Exercise aim: Run through the records and show each line that includes the string "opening".

[Stored items]
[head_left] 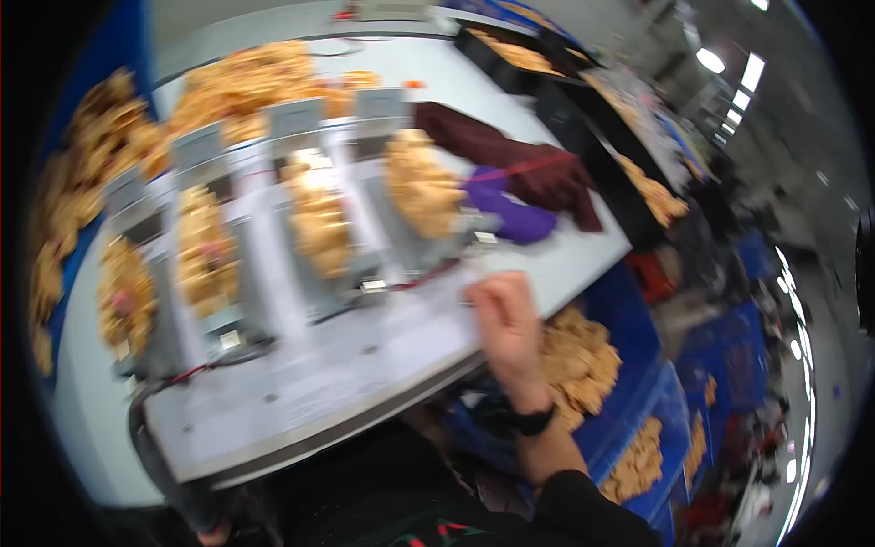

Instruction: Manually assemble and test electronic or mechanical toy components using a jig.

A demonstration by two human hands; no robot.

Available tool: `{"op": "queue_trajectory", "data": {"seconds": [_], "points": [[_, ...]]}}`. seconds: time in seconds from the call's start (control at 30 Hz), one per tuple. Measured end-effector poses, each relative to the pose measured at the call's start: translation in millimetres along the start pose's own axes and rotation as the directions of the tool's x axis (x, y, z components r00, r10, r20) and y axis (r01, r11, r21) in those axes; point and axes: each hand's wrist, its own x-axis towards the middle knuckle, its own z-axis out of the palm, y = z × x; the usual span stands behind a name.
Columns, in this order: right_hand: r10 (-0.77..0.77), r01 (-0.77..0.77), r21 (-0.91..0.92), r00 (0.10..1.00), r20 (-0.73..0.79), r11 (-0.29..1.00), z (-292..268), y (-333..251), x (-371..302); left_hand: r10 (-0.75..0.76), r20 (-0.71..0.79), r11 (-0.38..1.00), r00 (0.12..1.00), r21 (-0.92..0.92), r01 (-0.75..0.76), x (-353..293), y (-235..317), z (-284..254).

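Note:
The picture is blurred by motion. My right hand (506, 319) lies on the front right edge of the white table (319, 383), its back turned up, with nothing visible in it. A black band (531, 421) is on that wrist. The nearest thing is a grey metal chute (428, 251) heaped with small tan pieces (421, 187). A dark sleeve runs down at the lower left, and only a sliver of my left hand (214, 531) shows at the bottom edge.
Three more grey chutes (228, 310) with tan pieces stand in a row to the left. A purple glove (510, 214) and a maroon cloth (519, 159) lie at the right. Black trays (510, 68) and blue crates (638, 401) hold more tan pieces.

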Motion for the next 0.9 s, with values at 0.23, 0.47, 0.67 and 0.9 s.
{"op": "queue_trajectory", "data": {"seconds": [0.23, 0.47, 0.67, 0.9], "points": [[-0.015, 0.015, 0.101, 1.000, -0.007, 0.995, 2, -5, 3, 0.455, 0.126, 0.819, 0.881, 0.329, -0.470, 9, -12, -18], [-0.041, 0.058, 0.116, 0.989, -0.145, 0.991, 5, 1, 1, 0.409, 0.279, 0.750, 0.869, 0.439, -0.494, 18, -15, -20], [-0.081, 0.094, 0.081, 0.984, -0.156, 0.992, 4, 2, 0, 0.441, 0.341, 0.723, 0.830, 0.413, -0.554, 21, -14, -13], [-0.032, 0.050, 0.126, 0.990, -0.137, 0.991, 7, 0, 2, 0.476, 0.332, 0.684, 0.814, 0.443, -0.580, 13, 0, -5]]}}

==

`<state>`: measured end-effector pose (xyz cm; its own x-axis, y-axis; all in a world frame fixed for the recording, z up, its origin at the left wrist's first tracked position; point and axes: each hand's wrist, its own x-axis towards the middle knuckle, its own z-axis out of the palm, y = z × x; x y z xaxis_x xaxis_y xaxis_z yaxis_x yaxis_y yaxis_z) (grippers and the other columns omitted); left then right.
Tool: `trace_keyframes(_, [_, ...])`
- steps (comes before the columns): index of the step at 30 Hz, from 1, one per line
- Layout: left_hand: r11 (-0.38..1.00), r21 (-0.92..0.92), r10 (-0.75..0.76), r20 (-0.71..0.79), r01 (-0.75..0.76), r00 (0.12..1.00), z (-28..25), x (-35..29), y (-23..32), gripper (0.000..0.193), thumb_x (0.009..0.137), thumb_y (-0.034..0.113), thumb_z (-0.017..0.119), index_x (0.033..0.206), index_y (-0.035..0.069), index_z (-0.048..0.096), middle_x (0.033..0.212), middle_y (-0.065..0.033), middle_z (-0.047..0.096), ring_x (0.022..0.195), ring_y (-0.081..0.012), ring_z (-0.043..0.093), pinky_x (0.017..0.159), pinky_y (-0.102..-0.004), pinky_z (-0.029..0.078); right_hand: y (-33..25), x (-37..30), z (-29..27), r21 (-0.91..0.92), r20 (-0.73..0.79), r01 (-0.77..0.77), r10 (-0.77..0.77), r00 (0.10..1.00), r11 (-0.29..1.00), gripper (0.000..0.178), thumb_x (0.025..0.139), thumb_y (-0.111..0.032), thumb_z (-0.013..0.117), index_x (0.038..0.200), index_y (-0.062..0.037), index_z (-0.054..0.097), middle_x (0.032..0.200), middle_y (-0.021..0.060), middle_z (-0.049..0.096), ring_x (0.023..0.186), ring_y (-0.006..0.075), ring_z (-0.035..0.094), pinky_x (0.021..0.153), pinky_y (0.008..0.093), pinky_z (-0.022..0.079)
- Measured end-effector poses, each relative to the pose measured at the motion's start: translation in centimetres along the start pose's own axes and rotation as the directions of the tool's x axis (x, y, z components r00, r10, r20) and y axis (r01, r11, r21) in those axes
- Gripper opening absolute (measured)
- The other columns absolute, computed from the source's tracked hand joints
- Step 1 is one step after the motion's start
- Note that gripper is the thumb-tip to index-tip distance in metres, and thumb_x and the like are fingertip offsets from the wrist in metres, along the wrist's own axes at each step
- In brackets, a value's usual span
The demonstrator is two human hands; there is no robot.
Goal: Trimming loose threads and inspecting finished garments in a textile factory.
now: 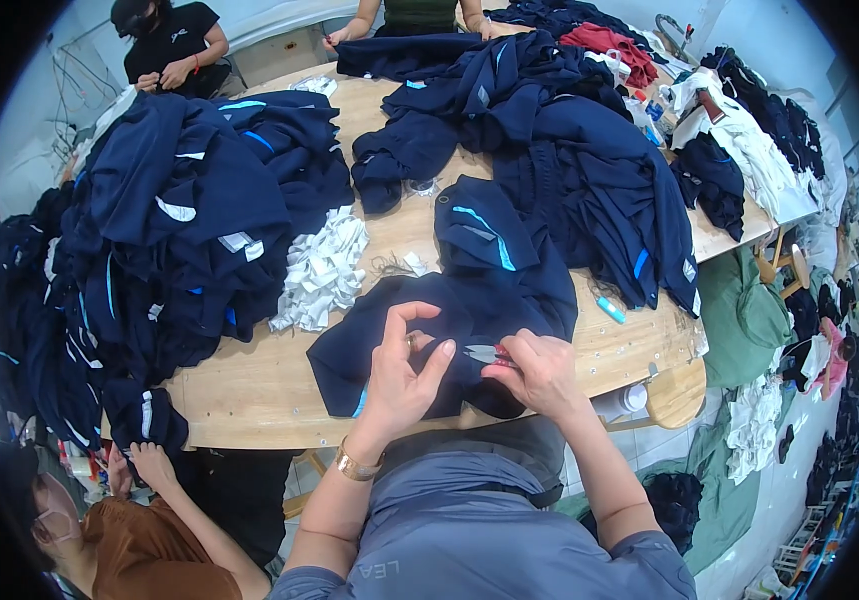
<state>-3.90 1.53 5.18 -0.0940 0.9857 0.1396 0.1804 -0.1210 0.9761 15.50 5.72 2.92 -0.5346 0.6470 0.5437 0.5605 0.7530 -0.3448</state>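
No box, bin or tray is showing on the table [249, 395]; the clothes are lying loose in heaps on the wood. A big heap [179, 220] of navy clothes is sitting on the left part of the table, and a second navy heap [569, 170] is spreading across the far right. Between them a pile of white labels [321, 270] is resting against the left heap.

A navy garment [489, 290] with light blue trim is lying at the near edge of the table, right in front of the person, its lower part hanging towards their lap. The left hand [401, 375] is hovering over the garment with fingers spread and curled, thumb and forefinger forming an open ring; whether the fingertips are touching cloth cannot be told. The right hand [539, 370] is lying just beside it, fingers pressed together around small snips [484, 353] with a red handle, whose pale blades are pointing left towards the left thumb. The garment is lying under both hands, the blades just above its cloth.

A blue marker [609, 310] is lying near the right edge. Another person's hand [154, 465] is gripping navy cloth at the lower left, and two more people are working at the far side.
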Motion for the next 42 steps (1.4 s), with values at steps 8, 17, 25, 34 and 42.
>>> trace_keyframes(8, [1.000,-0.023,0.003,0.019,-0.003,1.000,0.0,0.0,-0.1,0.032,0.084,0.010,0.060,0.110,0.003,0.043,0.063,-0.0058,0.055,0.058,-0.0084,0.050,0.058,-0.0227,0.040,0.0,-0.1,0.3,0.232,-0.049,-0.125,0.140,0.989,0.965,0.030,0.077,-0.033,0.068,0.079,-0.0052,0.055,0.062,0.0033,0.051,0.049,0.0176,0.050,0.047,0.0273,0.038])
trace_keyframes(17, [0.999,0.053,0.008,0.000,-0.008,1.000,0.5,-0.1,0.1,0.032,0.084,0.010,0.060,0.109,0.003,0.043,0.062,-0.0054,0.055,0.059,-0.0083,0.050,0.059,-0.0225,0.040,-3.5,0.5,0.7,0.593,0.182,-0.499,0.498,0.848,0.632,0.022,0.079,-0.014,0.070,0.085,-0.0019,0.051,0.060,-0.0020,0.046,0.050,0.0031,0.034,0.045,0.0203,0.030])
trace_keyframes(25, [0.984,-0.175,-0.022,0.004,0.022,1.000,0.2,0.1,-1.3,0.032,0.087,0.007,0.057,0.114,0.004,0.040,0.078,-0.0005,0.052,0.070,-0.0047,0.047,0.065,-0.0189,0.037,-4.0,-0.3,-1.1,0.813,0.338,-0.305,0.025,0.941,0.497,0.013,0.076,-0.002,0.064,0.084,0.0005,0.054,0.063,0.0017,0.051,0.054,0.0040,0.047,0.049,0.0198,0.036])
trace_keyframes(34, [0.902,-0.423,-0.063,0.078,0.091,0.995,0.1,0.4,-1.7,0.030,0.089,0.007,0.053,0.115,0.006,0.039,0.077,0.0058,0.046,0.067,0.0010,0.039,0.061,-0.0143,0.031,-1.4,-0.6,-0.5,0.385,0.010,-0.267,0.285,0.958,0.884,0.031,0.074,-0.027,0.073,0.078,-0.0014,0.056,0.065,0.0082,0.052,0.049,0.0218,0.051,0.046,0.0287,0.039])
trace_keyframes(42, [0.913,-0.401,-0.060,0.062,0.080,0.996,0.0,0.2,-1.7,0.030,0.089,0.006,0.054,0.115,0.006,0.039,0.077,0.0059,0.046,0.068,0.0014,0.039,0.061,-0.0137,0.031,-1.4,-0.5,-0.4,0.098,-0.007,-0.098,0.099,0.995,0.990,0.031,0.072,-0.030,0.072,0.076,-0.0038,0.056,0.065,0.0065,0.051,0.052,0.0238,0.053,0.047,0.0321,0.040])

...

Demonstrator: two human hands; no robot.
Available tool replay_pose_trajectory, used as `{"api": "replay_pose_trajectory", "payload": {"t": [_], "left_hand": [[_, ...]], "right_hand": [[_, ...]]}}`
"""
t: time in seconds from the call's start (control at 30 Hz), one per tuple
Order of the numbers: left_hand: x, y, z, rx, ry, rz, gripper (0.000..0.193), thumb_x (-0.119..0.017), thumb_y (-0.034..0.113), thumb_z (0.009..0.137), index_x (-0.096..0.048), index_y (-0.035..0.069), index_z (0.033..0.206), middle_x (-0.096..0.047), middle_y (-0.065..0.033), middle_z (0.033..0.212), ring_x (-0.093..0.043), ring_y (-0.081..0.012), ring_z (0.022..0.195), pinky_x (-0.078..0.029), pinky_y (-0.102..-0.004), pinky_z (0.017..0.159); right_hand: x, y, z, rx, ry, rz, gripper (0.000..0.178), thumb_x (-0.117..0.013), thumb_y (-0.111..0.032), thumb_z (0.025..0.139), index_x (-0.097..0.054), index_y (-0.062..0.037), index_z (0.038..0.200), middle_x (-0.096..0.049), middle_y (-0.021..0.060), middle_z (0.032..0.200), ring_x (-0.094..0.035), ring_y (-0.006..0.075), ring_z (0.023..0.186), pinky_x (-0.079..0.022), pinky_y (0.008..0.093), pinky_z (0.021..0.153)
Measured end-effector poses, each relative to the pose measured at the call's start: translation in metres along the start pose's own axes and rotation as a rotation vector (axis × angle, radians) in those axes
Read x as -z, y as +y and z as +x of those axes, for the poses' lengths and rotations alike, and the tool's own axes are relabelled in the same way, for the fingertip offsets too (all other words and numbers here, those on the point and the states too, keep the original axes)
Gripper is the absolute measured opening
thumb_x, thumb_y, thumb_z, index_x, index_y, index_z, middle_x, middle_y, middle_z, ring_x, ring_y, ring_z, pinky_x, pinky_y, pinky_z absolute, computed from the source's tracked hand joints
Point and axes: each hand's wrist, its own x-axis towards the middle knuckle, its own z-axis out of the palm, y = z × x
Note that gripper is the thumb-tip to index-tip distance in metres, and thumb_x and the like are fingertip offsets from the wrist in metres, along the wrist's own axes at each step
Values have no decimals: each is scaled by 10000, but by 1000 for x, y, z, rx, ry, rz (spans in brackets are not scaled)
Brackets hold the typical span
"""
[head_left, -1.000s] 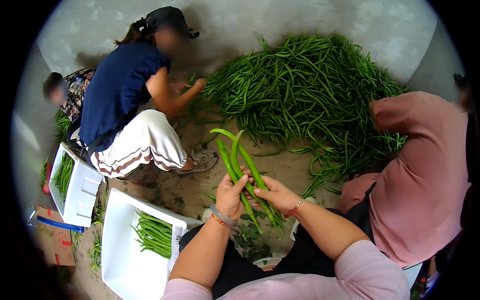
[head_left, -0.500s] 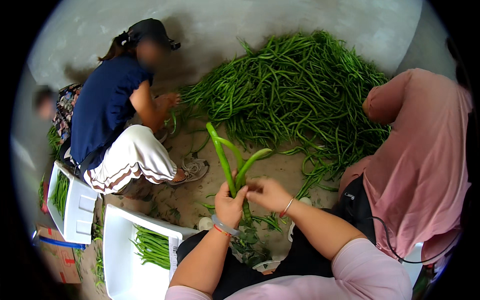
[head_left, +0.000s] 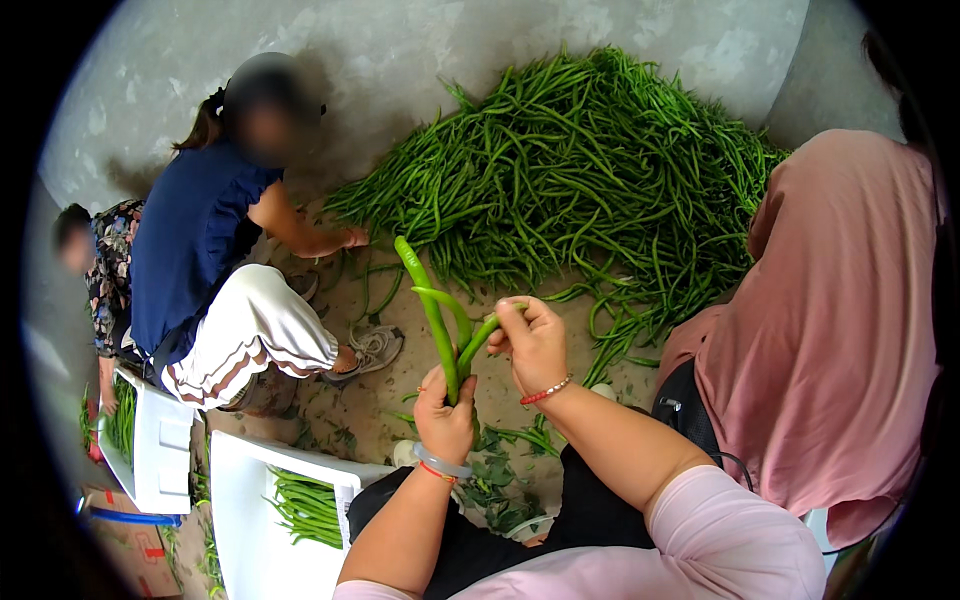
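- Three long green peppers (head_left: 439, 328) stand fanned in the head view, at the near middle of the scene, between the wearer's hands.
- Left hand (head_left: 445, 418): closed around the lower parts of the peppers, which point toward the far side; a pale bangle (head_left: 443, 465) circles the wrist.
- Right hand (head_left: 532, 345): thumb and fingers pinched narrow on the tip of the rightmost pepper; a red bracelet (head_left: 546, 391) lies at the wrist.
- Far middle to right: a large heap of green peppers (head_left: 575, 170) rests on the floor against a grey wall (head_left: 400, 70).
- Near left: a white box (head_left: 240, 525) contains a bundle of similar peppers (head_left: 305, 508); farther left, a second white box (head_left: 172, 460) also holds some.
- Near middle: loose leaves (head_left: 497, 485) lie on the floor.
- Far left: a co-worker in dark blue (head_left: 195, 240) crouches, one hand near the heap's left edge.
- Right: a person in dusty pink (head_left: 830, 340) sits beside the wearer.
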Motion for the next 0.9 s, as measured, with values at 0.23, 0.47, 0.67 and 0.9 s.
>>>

Exercise output:
- Gripper opening absolute (measured)
Gripper is the absolute measured opening

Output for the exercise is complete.